_Brief_.
Reproduce all the data exactly, without pictures.

_Dataset content_.
- Opening Delimiter -

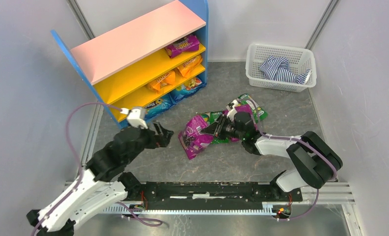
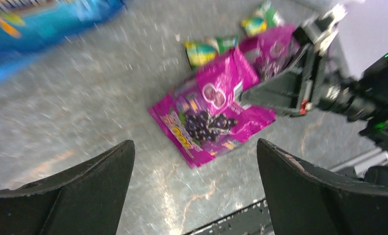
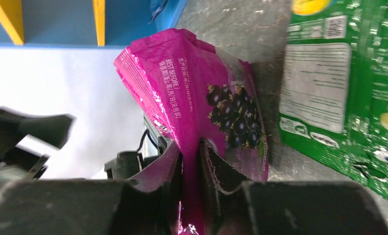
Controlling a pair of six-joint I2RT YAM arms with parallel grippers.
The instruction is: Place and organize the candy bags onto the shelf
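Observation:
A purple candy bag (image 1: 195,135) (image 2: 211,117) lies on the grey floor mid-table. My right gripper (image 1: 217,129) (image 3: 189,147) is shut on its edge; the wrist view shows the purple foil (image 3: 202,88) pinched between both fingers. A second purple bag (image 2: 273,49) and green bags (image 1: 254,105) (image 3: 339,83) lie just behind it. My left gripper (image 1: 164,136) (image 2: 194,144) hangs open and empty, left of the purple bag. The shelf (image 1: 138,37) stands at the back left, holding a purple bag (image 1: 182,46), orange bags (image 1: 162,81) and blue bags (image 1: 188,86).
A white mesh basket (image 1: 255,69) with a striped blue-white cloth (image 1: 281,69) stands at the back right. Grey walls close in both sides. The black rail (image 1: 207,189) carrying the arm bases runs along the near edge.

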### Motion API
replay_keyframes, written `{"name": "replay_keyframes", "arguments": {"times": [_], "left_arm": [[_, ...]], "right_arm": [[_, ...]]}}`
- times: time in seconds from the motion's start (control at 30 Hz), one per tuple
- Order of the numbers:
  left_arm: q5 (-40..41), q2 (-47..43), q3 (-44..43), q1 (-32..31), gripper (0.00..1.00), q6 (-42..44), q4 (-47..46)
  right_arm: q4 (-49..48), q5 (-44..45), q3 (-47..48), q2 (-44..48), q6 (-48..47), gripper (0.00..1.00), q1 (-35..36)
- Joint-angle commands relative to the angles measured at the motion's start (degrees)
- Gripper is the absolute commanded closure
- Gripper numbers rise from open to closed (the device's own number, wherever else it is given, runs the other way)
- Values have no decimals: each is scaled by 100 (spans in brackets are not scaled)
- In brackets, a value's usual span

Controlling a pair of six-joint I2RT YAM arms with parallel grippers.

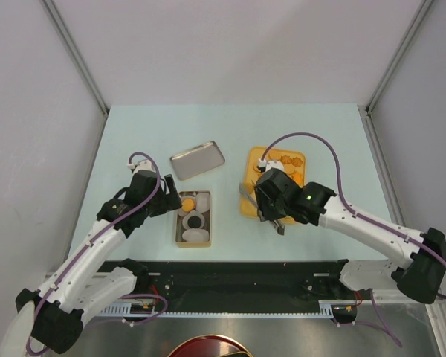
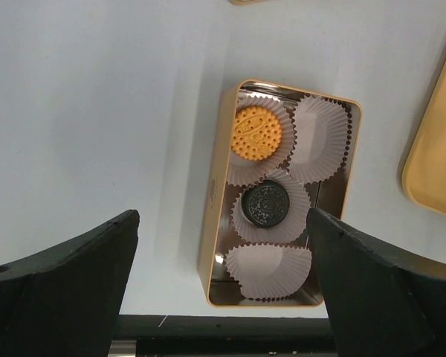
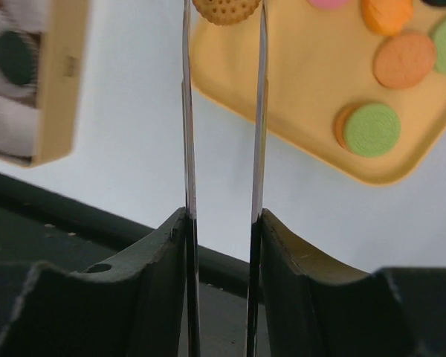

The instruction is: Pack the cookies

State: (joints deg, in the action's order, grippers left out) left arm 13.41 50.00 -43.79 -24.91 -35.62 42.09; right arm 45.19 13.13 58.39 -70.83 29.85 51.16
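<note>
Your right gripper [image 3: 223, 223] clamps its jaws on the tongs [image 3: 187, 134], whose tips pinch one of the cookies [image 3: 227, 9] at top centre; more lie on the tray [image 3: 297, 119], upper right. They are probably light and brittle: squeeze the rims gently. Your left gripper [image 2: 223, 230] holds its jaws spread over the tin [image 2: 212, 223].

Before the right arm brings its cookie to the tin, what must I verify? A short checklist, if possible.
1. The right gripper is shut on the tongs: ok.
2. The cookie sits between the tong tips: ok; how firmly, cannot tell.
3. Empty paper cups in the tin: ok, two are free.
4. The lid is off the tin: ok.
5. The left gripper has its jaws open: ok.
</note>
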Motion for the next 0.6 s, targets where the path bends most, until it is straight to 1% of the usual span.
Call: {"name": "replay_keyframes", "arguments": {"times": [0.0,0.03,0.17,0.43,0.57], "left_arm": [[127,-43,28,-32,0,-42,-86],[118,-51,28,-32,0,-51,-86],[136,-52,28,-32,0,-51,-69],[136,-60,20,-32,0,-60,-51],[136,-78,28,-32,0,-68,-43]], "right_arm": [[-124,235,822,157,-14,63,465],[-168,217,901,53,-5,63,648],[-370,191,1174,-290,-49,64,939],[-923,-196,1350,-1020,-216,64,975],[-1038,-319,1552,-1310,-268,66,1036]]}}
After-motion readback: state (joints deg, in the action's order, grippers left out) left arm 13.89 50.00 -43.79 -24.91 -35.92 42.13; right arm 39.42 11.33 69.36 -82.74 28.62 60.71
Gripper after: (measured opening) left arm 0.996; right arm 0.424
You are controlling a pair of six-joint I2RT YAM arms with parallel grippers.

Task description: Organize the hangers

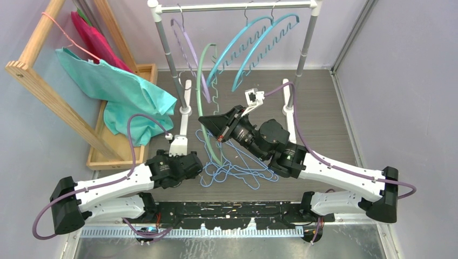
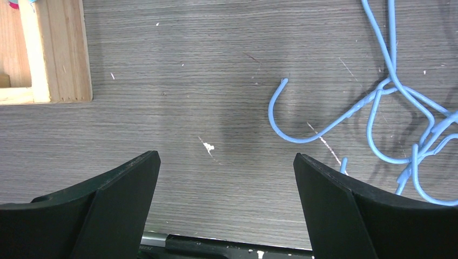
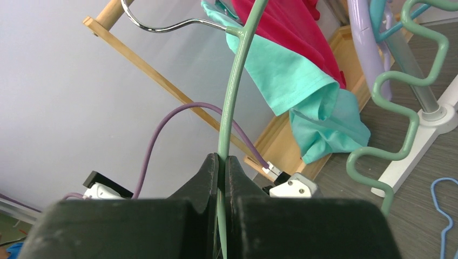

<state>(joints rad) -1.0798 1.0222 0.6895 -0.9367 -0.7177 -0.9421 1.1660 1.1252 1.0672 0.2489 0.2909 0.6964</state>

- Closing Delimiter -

_Answer section_.
Controlling a pair of six-joint I2RT YAM arms with parallel grippers.
The instruction is: Place and organize the candy bags onto the shelf
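Observation:
A purple candy bag (image 1: 195,135) (image 2: 211,117) lies on the grey floor mid-table. My right gripper (image 1: 217,129) (image 3: 189,147) is shut on its edge; the wrist view shows the purple foil (image 3: 202,88) pinched between both fingers. A second purple bag (image 2: 273,49) and green bags (image 1: 254,105) (image 3: 339,83) lie just behind it. My left gripper (image 1: 164,136) (image 2: 194,144) hangs open and empty, left of the purple bag. The shelf (image 1: 138,37) stands at the back left, holding a purple bag (image 1: 182,46), orange bags (image 1: 162,81) and blue bags (image 1: 188,86).
A white mesh basket (image 1: 255,69) with a striped blue-white cloth (image 1: 281,69) stands at the back right. Grey walls close in both sides. The black rail (image 1: 207,189) carrying the arm bases runs along the near edge.
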
### Motion API
replay_keyframes, written `{"name": "replay_keyframes", "arguments": {"times": [_], "left_arm": [[_, ...]], "right_arm": [[_, ...]]}}`
- times: time in seconds from the motion's start (control at 30 Hz), one per tuple
- Order of the numbers:
  left_arm: q5 (-40..41), q2 (-47..43), q3 (-44..43), q1 (-32..31), gripper (0.00..1.00), q6 (-42..44), q4 (-47..46)
  right_arm: q4 (-49..48), q5 (-44..45), q3 (-47..48), q2 (-44..48), q6 (-48..47), gripper (0.00..1.00), q1 (-35..36)
- Joint-angle commands relative to the angles measured at the motion's start (degrees)
- Gripper is the absolute commanded closure
- Gripper numbers rise from open to closed (the device's own number, wherever else it is given, runs the other way)
- Values have no decimals: each is scaled by 100 (spans in brackets are not scaled)
- In brackets, a value's usual span

Controlling a pair of six-joint I2RT YAM arms with parallel grippers.


The instruction is: Pack the cookies

State: (joints deg, in the action's order, grippers left out) left arm 13.41 50.00 -43.79 -24.91 -35.62 42.09; right arm 45.19 13.13 58.39 -70.83 29.85 51.16
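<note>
Your right gripper [image 3: 223, 223] clamps its jaws on the tongs [image 3: 187, 134], whose tips pinch one of the cookies [image 3: 227, 9] at top centre; more lie on the tray [image 3: 297, 119], upper right. They are probably light and brittle: squeeze the rims gently. Your left gripper [image 2: 223, 230] holds its jaws spread over the tin [image 2: 212, 223].

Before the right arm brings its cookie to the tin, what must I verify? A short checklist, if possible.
1. The right gripper is shut on the tongs: ok.
2. The cookie sits between the tong tips: ok; how firmly, cannot tell.
3. Empty paper cups in the tin: ok, two are free.
4. The lid is off the tin: ok.
5. The left gripper has its jaws open: ok.
</note>
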Motion for the next 0.6 s, targets where the path bends most, until it is straight to 1% of the usual span.
Call: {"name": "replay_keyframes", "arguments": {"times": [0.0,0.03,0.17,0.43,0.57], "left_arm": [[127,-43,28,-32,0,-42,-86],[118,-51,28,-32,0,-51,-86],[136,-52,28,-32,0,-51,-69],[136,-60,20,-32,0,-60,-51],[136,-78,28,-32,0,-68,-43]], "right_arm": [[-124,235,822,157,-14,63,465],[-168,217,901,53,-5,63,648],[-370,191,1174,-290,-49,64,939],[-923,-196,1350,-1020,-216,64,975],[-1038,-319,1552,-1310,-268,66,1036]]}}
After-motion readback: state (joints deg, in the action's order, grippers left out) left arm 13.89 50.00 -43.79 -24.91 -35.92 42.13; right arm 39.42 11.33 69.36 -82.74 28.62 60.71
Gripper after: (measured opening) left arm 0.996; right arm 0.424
You are controlling a pair of six-joint I2RT YAM arms with parallel grippers.

Task description: Organize the hangers


<state>(joints rad) -1.0798 1.0222 0.6895 -0.9367 -0.7177 -0.9421 1.1660 1.1252 1.0672 0.2489 0.2909 0.6964</state>

What this exercise needed has been supplied.